- [WHAT TO PRODUCE]: Write out the whole listing exactly; no images belong in it.

────

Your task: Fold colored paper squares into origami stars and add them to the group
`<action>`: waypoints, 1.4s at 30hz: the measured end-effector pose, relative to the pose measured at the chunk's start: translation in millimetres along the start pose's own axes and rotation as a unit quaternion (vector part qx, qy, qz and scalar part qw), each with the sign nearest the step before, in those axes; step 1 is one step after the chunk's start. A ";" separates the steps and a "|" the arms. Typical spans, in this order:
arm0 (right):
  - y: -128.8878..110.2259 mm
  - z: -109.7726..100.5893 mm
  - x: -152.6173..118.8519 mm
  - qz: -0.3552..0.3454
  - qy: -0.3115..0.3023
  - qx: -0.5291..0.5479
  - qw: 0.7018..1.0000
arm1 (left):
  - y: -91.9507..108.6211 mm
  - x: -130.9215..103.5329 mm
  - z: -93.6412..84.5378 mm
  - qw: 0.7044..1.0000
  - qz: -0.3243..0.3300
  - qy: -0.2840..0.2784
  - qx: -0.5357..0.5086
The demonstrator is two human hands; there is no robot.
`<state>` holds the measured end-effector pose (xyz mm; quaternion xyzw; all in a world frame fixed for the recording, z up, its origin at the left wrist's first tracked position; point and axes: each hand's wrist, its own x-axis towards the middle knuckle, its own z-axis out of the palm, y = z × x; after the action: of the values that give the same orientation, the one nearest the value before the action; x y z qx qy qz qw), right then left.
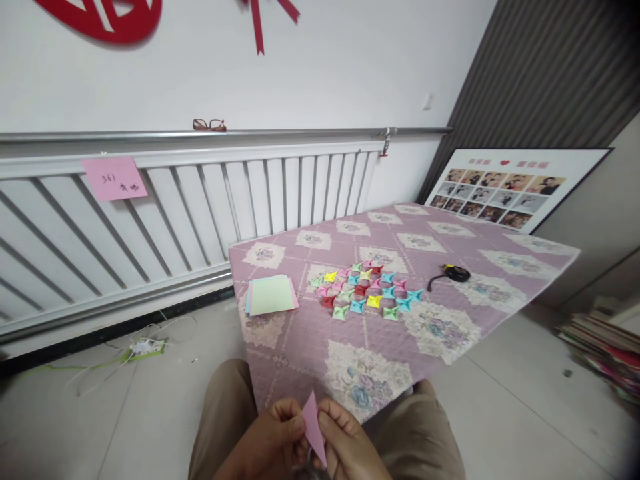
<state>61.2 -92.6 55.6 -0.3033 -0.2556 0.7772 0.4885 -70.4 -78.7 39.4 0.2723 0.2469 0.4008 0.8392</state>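
A folded piece of pink paper (313, 428) is held between my two hands, low in the view and close to my lap. My left hand (281, 427) pinches its left side between thumb and fingers. On its other side, my right hand (343, 432) grips the paper the same way. Beyond them on the table lie several small folded paper shapes (374, 301) in yellow, green, blue, pink and red, set out in rough rows. To their left sits a stack of square coloured paper (271, 296), pale green on top.
A purple flowered cloth (300, 353) covers the table. A black object with a strap (456, 273) lies on its right side. Behind stand a white radiator (280, 193) and a photo board (515, 187). Glasses (209, 125) rest on the pipe. A power strip (147, 348) lies on the floor.
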 end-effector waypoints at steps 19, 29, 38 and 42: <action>-24.8 -13.8 -10.9 -0.194 0.054 -0.509 0.837 | -1.1 8.6 -2.9 0.990 -0.010 0.106 0.088; -54.4 -8.8 -20.8 -0.281 -0.127 -0.682 0.663 | 2.5 -1.2 1.0 0.998 -0.053 0.022 -0.008; -59.9 -14.6 -23.4 -0.242 -0.121 -0.657 0.704 | 18.9 -2.9 6.8 0.972 0.051 -0.016 0.228; -54.0 -22.3 -25.2 -0.207 -0.122 -0.618 0.749 | 35.3 -12.6 21.4 0.937 0.044 -0.088 0.334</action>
<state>118.4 -92.2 83.3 -0.3811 -0.7938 0.3600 0.3084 -82.9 -75.7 80.6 0.5816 0.2793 0.3068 0.6997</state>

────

- [WRITTEN RESPONSE]:
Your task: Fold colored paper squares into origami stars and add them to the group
`<action>`: waypoints, 1.4s at 30hz: the measured end-effector pose, relative to the pose measured at the chunk's start: translation in millimetres along the start pose's own axes and rotation as a unit quaternion (vector part qx, qy, qz and scalar part qw), each with the sign nearest the step before, in those axes; step 1 is one step after the chunk's start. A ";" separates the steps and a "|" the arms. Typical spans, in this order:
arm0 (right):
  - y: -128.8878..110.2259 mm
  - z: -109.7726..100.5893 mm
  - x: -152.6173..118.8519 mm
  - qz: -0.3552..0.3454
  - qy: -0.3115..0.3023
  - qx: -0.5291..0.5479
  - qw: 0.7018..1.0000
arm1 (left):
  - y: -91.9507..108.6211 mm
  - x: -130.9215..103.5329 mm
  - z: -93.6412..84.5378 mm
  - qw: 0.7044..1.0000
  - qz: -0.3243..0.3300
  - qy: -0.2840..0.2784
  - qx: -0.5357..0.5086
The demonstrator is two human hands; there is no robot.
`<state>` holds the measured end-effector pose (xyz mm; quaternion xyzw; all in a world frame fixed for the recording, z up, its origin at the left wrist's first tracked position; point and axes: each hand's wrist, its own x-axis towards the middle knuckle, its own z-axis out of the palm, y = z × x; after the action: of the values that give the same orientation, the one nearest the value before the action; x y z qx qy qz qw), right then left.
<state>61.2 -92.6 55.6 -0.3033 -0.2556 0.7772 0.4885 -70.4 -78.7 39.4 0.2723 0.2469 0.4008 0.8392</state>
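A folded piece of pink paper (313, 428) is held between my two hands, low in the view and close to my lap. My left hand (281, 427) pinches its left side between thumb and fingers. On its other side, my right hand (343, 432) grips the paper the same way. Beyond them on the table lie several small folded paper shapes (374, 301) in yellow, green, blue, pink and red, set out in rough rows. To their left sits a stack of square coloured paper (271, 296), pale green on top.
A purple flowered cloth (300, 353) covers the table. A black object with a strap (456, 273) lies on its right side. Behind stand a white radiator (280, 193) and a photo board (515, 187). Glasses (209, 125) rest on the pipe. A power strip (147, 348) lies on the floor.
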 end-effector waypoints at steps 19, 29, 38 and 42: <action>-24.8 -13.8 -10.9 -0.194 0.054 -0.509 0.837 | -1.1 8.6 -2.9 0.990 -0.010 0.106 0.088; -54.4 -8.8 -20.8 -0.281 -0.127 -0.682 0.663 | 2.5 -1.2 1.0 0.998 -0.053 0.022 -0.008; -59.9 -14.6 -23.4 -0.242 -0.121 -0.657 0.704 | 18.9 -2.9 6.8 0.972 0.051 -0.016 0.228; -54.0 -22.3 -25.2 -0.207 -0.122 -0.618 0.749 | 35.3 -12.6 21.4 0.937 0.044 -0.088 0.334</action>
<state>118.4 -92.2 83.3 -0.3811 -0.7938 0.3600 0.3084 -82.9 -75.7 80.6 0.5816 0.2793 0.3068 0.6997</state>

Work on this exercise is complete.